Emacs is like that. When you start out and all you’re doing is writing and maintaining, say, a few little scripts, Emacs does that just fine (and so would any other text editor). You don’t even have to learn very many of Emacs’ own commands, beyond how to open a file and how to save it; you can navigate around with arrow keys (or, in GUI versions of Emacs, with your mouse). But then maybe your files start getting bigger as your code grows; now you discover that Emacs has far more powerful and efficient ways to move around and find things. Then you realize your operating system’s copy/paste functionality just doesn’t do what you need anymore, and you discover the kill ring. Then you start learning how to use the region and apply commands to manipulate whatever precise chunk you need to manipulate. And away you go, with Emacs keeping pace the whole time. After a while, you can make text jump up and dance at your command in ways that look like black magic to anyone watching over your shoulder.

And in the end there really is no limit to what you can do with Emacs. Even if some piece of functionality doesn’t exist yet, you can add it — on the fly — and keep right on going, because Emacs is implemented in the language you use to extend it.

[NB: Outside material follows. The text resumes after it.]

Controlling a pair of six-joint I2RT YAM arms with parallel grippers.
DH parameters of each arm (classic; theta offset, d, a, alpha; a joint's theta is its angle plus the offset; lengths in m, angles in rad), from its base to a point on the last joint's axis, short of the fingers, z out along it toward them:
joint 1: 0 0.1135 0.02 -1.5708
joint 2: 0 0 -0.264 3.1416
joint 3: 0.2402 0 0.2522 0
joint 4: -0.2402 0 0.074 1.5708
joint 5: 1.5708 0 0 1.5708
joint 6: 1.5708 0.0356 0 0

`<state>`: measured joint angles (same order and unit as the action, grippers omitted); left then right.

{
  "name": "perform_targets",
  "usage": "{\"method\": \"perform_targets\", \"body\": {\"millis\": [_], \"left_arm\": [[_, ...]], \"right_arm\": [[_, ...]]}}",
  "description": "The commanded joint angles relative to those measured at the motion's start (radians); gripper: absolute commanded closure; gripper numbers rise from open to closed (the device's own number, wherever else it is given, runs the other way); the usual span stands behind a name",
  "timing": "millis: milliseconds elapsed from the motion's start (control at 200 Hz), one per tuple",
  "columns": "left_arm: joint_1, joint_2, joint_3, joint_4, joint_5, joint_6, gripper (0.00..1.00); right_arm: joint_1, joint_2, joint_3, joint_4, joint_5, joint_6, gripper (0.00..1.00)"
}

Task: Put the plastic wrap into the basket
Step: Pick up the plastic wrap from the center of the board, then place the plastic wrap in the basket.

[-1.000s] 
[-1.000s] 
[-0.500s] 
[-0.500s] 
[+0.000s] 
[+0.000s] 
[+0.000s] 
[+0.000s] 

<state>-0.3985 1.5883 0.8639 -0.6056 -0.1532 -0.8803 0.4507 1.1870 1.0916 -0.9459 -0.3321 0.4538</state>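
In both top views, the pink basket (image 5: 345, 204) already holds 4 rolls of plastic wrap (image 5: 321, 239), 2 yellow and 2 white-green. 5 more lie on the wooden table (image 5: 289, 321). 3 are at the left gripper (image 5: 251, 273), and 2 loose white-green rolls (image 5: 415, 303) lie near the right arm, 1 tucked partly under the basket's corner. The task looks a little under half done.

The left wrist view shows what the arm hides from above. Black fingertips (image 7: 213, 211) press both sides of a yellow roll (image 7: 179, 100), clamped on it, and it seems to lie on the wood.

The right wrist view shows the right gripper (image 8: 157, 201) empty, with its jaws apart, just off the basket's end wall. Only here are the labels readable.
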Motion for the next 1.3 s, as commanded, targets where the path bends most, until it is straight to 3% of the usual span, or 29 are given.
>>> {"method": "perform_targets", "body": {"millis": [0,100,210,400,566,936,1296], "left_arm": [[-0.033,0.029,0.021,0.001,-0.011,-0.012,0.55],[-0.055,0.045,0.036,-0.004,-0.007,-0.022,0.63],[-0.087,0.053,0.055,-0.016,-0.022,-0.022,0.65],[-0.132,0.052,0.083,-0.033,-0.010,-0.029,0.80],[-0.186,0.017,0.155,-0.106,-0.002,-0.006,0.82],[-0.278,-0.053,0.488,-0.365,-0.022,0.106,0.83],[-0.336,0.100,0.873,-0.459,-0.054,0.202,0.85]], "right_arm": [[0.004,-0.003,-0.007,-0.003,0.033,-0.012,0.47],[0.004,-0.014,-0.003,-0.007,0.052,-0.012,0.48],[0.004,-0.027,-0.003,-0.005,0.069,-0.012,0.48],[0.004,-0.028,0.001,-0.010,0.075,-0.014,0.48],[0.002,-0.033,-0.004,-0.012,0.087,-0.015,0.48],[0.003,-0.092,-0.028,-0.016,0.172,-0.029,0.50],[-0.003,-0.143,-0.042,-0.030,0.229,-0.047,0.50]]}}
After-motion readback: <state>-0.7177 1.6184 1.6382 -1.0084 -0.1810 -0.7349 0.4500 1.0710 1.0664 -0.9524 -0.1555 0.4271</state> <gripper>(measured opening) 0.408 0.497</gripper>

There isn’t a “plugin API” in Emacs; there’s just Emacs, with all its functionality exposed to you and to your code, live, all the time. Which means Emacs can always go as far as you can.

And the other stuff

Those are the big, philosophical reasons to give a traditional Unix text editor a chance. And though I’ve been singing the praises of Emacs, vi/Vim in its various incarnations is equally praiseworthy. But there are plenty of other reasons, many of them quite practical. These editors tend to show up everywhere; some form of vi is literally a required component of Unix, for example, and some form of Emacs is never more than a quick package-install away. Tons and tons of things use Emacs’ core keybindings for moving around and doing basic editing tasks.

These editors also have proven staying power, which is an attractive feature given the overhead involved in switching out something as core to your workflow as your text editor. And they run practically anywhere and on anything. Whether it’s your desktop machine, or the Raspberry Pi on your physical desk top, or the phone in your pocket (I have used Emacs on my iPhone; the lack of real keyboard suggests some form of vi would be better there, though), or a server on the other side of the world, these are the editors that can go anywhere and do anything.

So by all means, try out Sublime Text, or whatever takes its place in the next cycle. But also try out Emacs or Vim (both also have the advantage of costing you zero dollars to obtain, which makes it easier), or even both, and give them a real chance. Even if you decide you’re happiest with Sublime Text or some other editor, you’ll come away with knowledge of some incredibly good tools. Maybe someday you’ll come back and pick them up when whatever you’re using at the time just isn’t keeping up with you anymore, And even if you never use them again, you’ll be better off for the experience of having tried and learned.